I use this local AI tool to turn boring documents into interesting narratives


I recently started integrating on-premise LLMs with my arsenal of free and open source tools, and they have been a game-changer for my productivity needs. Whether generating precision OCR Scans or help me rewrite long chunks of code When properly indented, self-hosted models are surprisingly capable of automating everyday tasks. What’s more, the FOSS ecosystem has tons of obscure AI tools that are productivity powerhouses, as long as you use them for the right tasks.

Grab the Ebook2Audiobook repository from the genius developer DrewThomassonFor example. Able to pair my GPU with text-to-speech engines, this elegant app can turn any old document, whether a simple note or an entire e-book, into a decent podcast. While it’s no replacement for conventional e-books, it’s easily one of the best research companions I’ve found in a long time.


Running DeepSeek on the Radxa Orion O6

I don’t pay for ChatGPT, Perplexity, Gemini or Claude; instead I stick with my self-hosted LLMs

No point relying on AI tools when my local LLMs can handle everything

Ebook2Audiobook runs the entire text-to-speech process locally

And its web user interface makes the process quite simple.

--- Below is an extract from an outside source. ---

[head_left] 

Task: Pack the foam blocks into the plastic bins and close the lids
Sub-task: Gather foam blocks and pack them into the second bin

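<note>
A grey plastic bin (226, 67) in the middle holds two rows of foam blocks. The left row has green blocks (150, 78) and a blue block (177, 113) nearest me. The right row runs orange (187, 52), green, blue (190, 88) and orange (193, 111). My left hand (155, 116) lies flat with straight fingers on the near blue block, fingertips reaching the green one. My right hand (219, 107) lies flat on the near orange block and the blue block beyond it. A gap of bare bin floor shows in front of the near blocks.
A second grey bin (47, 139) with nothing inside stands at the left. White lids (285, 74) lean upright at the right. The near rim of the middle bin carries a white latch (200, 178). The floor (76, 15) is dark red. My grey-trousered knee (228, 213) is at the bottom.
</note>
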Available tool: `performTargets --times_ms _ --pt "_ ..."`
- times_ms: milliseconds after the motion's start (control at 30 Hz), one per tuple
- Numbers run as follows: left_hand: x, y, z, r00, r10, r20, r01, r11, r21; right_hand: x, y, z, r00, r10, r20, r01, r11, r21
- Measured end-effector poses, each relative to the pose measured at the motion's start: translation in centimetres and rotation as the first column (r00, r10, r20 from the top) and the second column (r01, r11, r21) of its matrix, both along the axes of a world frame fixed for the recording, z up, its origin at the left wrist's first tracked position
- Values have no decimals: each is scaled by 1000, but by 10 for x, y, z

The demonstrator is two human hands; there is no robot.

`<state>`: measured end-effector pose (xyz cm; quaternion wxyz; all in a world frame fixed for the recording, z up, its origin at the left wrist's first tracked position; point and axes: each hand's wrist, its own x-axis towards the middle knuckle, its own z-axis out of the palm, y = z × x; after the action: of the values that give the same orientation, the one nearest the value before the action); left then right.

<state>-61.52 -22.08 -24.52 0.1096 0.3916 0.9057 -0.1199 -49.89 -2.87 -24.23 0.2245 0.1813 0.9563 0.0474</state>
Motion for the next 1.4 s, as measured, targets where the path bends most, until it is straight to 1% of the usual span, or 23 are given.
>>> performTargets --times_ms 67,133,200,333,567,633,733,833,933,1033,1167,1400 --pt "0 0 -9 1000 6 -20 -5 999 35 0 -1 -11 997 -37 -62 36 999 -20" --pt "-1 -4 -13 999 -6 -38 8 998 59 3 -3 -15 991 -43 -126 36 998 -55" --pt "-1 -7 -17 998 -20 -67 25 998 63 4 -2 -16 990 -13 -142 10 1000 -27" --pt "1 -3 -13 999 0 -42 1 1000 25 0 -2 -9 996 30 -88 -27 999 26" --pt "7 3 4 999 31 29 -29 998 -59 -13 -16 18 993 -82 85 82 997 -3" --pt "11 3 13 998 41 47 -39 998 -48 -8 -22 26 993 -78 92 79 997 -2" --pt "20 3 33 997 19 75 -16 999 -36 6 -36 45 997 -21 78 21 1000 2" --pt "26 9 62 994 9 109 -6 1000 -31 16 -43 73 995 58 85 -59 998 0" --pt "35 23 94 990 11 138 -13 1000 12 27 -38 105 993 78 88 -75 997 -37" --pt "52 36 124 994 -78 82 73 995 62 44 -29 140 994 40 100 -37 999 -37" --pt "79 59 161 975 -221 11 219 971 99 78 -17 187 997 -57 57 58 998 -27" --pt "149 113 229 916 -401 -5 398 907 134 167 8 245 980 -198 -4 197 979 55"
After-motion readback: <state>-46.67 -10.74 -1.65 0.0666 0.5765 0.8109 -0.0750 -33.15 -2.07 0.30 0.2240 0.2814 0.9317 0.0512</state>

Compared to cloud models that require large subscriptions to generate podcasts and audiobooks without running out of API credits, Ebook2Audiobook is a completely local tool that doesn’t drain my wallet every month. Plus, since nothing leaves my network, I don’t have to worry about some random company training new underground people with my private data.

In terms of accessibility, Ebook2Audiobook is quite easy to get up and running. Implementing it on my Windows machine involved creating a directory for your files and running the docker run -v “./ebooks:/app/ebooks” -v “./audiobooks:/app/audiobooks” -v “./models:/app/models” -v “./voices:/app/voices” -v “./tmp:/app/tmp” –gpus all –rm -it -p 7860:7860 athomasson2/ebook2audiobook:cu130 domain. For reference, I deployed the app on a system equipped with an RTX 3080 Ti and the CUDA version of its Docker image recognized the card immediately.

Ebook2Audiobook also has a dedicated web UI, so I don’t have to run long terminal commands just to change the text-to-speech engine or present model. In fact, the XTTS engine includes a ton of audio presets, including video game characters, but it also allows me to add custom HuggingFace models. Just for a laugh, I selected Gideon Ofnir’s profile from Elden Ring, uploaded the .wav file containing his voice sample from Drew Thomasson HuggingFace Library and threw in a previous article of mine as input text. Within seconds, my GPU came to life and Ebook2Audiobook began its magic. For an article with about 900 words, it took Ebook2Audiobook about 2-3 minutes to generate a 6-minute audio clip from “The All-Knowing” rambling about how to turn the Raspberry Pi into a pocket-sized Linux server.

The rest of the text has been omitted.